A patient has been admitted to the Royal Free Hospital in London for assessment following exposure to the Ebola virus through a needlestick injury in Sierra Leone.
Dr Peter Walsh, University Lecturer in Primate Quantitative Ecology and researcher in emergent disease dynamics, Division of Biological Anthropology, University of Cambridge, said:
“Previous needle stick incidents have occurred in laboratory settings in the United States and Germany. The most recent case in Germany was treated post-exposure with a vaccine similar to the vesicular stomatitis virus (VSV) now being trialed in humans. This patient tolerated the vaccine well and did not develop Ebola symptoms, although this may simply have been due to the absence of Ebola infection, as no Ebola virus was ever isolated from the patient.”

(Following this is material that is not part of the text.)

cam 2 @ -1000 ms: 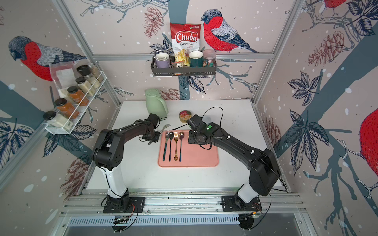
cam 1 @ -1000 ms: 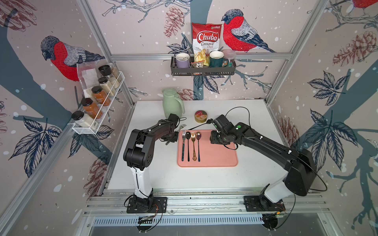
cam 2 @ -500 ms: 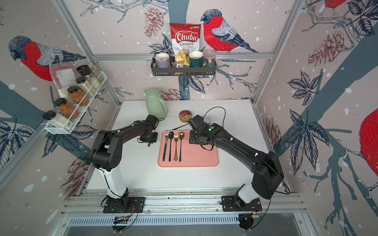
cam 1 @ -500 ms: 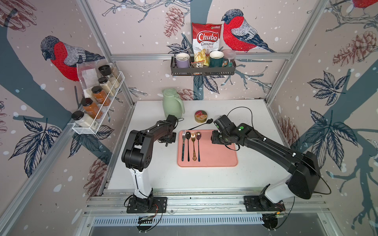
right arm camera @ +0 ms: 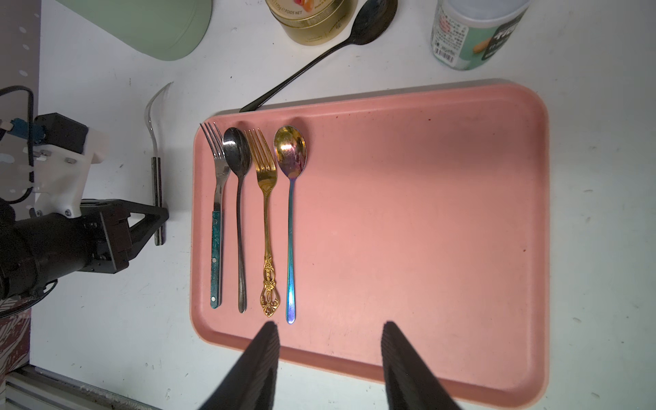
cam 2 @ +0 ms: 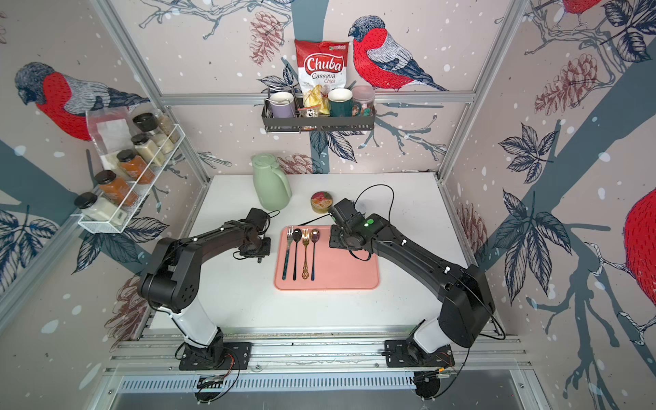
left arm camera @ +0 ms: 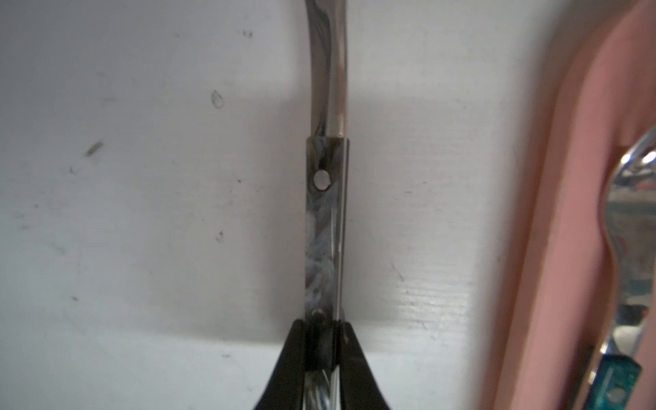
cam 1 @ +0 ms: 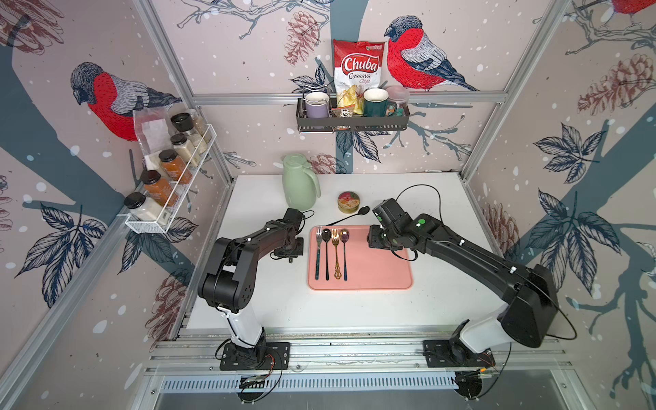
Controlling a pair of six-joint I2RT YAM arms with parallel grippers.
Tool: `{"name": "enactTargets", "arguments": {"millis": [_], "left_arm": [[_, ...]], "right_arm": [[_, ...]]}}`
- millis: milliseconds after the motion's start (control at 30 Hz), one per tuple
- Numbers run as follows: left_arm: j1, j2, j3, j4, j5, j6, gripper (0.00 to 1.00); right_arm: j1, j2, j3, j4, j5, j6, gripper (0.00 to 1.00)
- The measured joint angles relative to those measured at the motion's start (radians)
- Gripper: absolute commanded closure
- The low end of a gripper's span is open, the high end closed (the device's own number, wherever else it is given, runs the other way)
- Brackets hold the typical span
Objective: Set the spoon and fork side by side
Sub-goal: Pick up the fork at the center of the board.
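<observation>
Left gripper has clamped the marbled utensil handle; right gripper gapes

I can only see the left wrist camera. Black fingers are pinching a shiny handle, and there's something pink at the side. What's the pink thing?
Observer: A pink tray. Four pieces lie on it in a row: teal-handled fork, dark spoon, gold fork, rainbow spoon.
Operator: Is my dark-handled utensil the only one outside it?
Observer: No. A black spoon lies on the table past the tray's far edge, beside a gold tin.
Operator: Where's the other arm?
Observer: The right gripper hovers open above the tray, holding nothing.
</observation>
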Motion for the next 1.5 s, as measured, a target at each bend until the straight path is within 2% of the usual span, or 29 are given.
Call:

Prof. Jonathan Ball, Professor of Molecular Virology, University of Nottingham, said:
“Needlestick injury is probably one the most dangerous risks for infection, as the virus is potentially delivered directly into the bloodstream.
“There have been past cases of needlestick injuries, and not all people have become infected, so hopefully this will be the outcome here.
“Careful monitoring and ebolavirus testing will determine if the person has been exposed and infected. There are examples where people have been given post-exposure prophylaxis – where antivirals or vaccines are given to try to prevent an infection from happening (see http://m.jid.oxfordjournals.org/content/204/suppl_3/S785.long). Of course, the problem is ebola vaccines and drugs are still unproven.
“Also it is difficult to tell if the intervention has worked even when the person remains Ebolavirus negative.”